Eppure, noi abbiamo una quantità indicibile di studenti che affrontano i tre anni di studi, con i loro personali sacrifici e quelli dei loro genitori che spesso li mantengono fuori sede, che superano esami per compiacere i docenti, sapendo che non solo in tirocinio non hanno visto ciò che gli è stato presentato ma che, verosimilmente, non lo vedranno a meno di cambiare luogo di lavoro e che quando cominciano a lavorare soccombono nel “si è sempre fatto così” oppure si perdono nell’arroganza del titolo, quello di dottore, titolo del tutto legittimo, ma mal speso. Ma, nonostante tutto, siamo bravi. Siamo molto bravi, perché riusciamo a coprire quegli ambiti di incertezza, di cui ti dicevo prima, che molte volte salvano il sistema. Non sono sempre ambiti nostri, e non sempre siamo consapevoli dei rischi che corriamo, ma siamo in generale, bravi. Molto.

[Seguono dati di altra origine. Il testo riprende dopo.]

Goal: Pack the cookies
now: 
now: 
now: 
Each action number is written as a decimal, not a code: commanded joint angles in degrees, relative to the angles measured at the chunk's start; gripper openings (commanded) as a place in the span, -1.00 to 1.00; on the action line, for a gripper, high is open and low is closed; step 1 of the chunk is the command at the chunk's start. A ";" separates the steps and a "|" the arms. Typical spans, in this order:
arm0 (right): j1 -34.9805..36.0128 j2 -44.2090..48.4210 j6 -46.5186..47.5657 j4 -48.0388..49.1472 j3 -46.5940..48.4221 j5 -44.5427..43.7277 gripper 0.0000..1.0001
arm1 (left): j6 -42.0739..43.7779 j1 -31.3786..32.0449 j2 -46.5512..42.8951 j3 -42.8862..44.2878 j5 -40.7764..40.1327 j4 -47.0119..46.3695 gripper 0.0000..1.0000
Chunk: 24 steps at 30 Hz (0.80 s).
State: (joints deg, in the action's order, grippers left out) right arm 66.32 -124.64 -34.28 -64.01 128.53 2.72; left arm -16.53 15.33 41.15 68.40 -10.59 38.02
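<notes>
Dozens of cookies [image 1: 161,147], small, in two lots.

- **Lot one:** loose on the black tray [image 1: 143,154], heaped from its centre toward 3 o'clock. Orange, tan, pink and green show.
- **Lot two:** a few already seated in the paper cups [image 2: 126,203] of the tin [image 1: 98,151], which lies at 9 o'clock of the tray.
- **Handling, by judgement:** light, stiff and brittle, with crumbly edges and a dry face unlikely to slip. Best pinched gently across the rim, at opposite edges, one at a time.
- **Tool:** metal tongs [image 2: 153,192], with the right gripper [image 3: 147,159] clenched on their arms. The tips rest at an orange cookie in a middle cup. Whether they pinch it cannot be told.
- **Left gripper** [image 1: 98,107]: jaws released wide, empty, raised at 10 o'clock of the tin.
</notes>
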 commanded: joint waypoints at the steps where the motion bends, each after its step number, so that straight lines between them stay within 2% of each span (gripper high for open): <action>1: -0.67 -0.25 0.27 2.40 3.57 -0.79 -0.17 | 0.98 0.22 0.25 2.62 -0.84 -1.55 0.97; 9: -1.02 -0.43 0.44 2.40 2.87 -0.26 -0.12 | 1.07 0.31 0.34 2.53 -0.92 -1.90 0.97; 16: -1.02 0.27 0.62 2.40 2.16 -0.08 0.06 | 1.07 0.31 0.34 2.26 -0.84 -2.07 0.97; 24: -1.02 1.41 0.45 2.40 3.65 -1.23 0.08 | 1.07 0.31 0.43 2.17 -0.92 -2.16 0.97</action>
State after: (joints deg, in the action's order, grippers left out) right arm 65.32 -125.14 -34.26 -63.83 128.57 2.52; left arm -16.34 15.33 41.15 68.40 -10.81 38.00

L’estero, la migliore alternativa? No. Ci sono tante possibilità di fare ricerca da noi, abbiamo tanto da studiare e tanti contribuiti da dare, ma per primi anziché guardare la luna ci concentriamo sul dito.
Ringrazio personalmente Silvia per il suo contributo offertoci e le auguro ancora un grosso in bocca al lupo per la sua carriera dottorale.